The documents seized show that Wani helped Asaram in real estate investments through sharply structured deals based on a common modus operandi: he would look for joint deals with followers and then loan them money to buy particular pieces. He would then allegedly fix a deadline for the land to be sold and bring in a preset price-if it could not fetch that money due to fluctuation in rates or for some other reason, he would charge the follower only bank interest on the money. But if it did manage to sell at the fixed price or over it, the follower had to share 50 per cent of the profit.
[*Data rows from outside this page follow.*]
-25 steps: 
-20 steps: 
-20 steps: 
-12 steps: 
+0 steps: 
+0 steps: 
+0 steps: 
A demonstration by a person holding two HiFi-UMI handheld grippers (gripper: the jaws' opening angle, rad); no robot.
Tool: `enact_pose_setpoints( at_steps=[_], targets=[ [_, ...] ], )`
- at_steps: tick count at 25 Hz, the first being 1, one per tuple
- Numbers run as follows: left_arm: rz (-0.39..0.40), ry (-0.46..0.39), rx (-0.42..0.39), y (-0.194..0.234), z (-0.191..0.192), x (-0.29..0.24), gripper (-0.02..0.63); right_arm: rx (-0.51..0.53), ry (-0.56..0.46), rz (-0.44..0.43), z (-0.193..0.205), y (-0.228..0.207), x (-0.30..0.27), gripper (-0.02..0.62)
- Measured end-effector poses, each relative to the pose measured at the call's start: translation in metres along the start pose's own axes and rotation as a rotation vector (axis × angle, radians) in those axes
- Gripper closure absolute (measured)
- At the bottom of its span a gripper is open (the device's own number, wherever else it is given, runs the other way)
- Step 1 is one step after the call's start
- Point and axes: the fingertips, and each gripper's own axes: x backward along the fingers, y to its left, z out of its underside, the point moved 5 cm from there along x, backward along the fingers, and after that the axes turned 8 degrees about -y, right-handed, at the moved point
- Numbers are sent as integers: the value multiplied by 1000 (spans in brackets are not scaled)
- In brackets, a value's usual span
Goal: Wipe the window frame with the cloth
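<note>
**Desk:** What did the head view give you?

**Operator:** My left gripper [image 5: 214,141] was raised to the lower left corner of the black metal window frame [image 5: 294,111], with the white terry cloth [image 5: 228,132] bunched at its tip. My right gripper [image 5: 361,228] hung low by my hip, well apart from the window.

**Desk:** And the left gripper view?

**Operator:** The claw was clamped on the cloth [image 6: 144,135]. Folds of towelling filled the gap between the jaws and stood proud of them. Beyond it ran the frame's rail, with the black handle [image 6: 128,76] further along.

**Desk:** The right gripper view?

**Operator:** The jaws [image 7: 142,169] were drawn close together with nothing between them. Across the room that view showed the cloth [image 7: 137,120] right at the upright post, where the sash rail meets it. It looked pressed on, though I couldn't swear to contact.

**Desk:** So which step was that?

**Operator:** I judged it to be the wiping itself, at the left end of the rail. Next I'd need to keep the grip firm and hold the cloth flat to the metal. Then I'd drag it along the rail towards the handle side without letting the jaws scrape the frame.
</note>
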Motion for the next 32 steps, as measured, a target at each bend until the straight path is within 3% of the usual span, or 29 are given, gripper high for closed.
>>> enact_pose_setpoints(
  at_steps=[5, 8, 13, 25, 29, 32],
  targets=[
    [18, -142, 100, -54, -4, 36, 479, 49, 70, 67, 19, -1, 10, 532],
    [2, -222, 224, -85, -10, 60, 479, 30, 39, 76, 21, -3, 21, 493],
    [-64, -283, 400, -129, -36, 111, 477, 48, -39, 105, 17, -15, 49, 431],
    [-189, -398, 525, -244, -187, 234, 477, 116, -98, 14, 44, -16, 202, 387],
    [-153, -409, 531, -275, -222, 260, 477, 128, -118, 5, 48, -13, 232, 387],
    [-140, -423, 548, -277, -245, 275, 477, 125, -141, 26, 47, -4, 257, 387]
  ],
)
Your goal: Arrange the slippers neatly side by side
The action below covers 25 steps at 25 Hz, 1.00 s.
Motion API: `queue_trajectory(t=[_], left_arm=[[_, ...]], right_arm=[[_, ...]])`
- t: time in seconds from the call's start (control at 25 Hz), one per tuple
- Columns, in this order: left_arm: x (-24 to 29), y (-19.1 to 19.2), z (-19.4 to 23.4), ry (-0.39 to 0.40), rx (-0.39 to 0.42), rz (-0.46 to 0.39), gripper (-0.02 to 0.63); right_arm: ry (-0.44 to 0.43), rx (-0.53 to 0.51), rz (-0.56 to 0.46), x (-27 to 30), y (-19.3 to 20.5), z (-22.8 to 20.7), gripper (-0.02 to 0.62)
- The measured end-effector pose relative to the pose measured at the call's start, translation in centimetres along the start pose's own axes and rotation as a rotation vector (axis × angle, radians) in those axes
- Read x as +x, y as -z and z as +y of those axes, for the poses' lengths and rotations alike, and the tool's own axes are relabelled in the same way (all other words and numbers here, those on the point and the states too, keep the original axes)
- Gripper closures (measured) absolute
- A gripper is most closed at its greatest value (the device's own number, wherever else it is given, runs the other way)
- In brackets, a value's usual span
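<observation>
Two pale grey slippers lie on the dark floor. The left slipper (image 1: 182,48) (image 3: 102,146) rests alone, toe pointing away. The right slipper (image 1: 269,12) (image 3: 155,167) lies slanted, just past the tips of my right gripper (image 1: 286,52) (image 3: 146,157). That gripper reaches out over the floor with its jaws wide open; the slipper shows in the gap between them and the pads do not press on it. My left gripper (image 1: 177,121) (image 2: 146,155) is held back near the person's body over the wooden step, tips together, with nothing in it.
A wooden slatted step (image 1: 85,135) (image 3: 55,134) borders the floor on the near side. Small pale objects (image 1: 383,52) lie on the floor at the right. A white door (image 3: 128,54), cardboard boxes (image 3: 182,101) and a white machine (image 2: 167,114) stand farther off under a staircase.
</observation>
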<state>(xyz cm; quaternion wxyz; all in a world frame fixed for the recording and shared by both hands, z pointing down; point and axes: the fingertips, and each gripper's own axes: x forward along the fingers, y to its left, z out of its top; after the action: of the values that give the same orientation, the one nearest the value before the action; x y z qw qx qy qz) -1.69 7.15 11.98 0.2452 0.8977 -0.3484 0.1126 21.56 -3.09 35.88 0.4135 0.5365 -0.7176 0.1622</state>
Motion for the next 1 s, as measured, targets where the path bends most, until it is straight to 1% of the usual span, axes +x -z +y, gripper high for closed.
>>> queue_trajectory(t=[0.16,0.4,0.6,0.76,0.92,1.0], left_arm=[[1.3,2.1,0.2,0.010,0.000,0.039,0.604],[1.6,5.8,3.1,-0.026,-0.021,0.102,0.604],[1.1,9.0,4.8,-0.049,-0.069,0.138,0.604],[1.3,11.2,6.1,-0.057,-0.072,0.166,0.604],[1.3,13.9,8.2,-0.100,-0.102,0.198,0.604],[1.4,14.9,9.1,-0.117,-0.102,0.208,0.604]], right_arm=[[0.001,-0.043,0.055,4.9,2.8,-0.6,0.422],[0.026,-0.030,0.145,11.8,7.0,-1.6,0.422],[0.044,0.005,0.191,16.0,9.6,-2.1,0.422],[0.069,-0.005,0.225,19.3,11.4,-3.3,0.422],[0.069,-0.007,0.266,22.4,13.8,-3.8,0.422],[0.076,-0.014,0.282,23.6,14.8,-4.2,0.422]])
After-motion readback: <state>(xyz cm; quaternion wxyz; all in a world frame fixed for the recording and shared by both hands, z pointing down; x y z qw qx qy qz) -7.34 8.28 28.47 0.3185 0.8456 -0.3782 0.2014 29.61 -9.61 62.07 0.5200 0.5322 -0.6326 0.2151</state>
Shortly after Narayan Sai’s arrest in December 2013, Wani allegedly handed Sanghani a handwritten note. In it, he is said to have directed the manager of the Surat ashram, Rupabhai, to organise cash for bribes to Surat police, medical and judicial officers. Police say the money was arranged through Ketan Patel, the owner of Sahaj, a Surat-based chain of grocery stores. While the police apprehended Rupabhai and Patel, Wani hasn’t been seen or heard of since.
It’s been a long pursuit for the police, and an equally long wait for the IT and ED officers to join the dots. Not just the charges of rape and assault, the Godman will have to also defend himself against charges that have clouded the forecast for Asaram Inc, whose tentacles spread far and wide.